(Beginning of Data)

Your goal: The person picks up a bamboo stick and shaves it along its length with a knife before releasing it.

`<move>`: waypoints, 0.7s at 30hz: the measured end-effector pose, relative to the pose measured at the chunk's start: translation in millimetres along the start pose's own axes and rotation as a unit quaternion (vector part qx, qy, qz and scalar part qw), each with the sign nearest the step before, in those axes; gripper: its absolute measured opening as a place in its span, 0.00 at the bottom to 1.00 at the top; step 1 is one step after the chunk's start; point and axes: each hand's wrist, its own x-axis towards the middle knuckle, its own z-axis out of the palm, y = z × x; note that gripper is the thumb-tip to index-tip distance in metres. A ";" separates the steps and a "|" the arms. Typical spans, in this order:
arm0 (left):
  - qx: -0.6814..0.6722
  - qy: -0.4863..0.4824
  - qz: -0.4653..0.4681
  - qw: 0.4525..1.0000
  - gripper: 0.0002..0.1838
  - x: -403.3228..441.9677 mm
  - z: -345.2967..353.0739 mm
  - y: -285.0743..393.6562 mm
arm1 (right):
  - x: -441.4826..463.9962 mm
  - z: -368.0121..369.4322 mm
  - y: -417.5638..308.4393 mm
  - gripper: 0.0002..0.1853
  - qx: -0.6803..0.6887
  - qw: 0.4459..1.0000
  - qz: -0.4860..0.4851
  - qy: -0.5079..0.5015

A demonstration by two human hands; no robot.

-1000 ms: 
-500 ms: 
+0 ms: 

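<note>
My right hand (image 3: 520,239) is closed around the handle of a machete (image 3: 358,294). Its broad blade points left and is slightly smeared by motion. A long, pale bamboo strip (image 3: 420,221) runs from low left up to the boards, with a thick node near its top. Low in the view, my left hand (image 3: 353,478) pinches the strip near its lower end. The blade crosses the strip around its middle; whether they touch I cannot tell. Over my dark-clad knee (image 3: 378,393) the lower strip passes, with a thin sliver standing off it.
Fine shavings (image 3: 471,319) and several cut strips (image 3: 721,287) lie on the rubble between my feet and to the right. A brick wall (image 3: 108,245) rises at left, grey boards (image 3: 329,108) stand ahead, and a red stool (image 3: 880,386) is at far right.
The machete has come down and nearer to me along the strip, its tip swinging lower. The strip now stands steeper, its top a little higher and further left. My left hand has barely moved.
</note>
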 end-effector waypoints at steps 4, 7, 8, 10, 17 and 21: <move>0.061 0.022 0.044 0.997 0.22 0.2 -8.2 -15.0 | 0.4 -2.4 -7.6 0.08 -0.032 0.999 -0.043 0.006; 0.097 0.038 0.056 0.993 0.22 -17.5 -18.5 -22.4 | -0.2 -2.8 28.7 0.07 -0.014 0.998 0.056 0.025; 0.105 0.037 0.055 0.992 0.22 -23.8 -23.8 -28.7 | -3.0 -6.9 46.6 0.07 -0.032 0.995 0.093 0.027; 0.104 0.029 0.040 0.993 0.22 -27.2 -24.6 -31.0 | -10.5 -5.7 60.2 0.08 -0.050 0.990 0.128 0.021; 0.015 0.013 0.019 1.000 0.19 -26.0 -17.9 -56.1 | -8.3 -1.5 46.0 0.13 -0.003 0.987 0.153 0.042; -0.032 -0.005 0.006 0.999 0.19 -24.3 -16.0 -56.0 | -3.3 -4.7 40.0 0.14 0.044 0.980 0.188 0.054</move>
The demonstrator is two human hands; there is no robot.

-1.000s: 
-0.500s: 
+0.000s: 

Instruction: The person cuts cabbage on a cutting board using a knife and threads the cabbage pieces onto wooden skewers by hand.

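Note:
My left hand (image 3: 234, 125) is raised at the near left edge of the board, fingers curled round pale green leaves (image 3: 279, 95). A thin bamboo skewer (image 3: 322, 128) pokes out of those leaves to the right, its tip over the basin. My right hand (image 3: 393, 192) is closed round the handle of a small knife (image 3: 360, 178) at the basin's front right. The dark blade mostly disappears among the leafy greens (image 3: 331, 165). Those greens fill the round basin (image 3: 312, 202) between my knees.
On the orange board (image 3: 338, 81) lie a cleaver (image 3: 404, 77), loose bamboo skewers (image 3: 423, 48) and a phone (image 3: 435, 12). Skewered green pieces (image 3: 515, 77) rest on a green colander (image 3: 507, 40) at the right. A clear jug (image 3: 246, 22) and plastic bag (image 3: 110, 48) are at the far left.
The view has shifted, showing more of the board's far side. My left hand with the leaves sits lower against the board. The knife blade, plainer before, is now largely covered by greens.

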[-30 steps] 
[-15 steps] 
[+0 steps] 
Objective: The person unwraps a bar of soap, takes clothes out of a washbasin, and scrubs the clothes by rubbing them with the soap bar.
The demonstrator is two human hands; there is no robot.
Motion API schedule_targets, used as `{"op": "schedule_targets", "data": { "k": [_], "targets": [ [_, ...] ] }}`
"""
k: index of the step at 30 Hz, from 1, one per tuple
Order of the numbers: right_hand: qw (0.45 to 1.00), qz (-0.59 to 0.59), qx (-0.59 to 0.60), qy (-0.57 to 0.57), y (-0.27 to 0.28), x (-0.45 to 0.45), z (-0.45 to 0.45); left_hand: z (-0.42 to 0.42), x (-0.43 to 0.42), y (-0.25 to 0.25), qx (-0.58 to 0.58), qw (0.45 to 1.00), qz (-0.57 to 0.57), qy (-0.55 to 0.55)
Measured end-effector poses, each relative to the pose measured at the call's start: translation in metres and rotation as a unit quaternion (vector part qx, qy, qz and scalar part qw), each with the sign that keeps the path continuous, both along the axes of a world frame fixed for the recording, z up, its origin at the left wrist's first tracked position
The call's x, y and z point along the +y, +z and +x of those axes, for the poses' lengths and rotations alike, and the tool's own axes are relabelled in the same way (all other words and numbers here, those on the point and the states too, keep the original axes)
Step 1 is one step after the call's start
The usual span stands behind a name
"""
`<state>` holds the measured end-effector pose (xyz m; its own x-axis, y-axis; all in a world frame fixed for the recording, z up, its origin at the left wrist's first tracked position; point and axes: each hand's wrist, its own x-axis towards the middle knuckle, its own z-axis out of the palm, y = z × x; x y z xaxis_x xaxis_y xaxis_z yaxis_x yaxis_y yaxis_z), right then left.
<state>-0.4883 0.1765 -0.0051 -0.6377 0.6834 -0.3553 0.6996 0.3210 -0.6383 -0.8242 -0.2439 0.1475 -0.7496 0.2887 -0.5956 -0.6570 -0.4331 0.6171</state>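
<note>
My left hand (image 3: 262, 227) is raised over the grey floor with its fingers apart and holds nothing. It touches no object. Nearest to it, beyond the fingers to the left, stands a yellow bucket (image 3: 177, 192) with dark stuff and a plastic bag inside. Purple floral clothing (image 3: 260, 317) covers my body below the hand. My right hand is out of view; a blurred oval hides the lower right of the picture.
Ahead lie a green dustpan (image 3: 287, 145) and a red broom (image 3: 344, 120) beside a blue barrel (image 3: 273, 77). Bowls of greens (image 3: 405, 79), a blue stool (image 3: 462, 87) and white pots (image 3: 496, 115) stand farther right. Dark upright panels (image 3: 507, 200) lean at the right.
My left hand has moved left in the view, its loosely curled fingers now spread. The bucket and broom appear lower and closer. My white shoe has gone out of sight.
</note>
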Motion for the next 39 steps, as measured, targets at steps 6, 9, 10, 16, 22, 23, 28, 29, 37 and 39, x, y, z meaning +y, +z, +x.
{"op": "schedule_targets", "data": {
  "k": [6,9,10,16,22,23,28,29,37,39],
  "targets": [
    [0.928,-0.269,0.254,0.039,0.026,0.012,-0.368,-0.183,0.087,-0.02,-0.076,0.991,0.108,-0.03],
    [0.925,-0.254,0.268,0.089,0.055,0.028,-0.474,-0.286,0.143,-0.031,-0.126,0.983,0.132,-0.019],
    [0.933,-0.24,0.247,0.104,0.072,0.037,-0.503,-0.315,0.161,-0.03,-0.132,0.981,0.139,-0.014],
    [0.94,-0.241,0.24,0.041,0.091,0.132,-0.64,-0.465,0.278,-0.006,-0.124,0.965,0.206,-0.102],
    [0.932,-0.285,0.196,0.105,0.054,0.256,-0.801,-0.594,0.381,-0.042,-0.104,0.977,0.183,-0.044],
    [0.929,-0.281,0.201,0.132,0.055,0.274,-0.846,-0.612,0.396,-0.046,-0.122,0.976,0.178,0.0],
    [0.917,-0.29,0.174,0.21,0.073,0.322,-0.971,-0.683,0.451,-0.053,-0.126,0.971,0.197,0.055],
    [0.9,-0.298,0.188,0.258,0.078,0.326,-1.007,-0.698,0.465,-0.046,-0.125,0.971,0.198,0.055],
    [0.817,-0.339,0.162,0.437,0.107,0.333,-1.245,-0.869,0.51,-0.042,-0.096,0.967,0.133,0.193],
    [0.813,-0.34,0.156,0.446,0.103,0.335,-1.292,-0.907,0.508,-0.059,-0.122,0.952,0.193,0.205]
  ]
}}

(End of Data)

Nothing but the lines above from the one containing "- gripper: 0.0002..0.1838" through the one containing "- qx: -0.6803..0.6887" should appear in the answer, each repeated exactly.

— Response to the task —
  - gripper: 0.0002..0.1838
  - x: -403.3228..441.9677 mm
  - z: -345.2967..353.0739 mm
  - y: -285.0743..393.6562 mm
arm1 (right):
  - x: -441.4826..463.9962 mm
  - z: -368.0121..369.4322 mm
  - y: -417.5638..308.4393 mm
  - gripper: 0.0002..0.1853
  - qx: -0.6803..0.6887

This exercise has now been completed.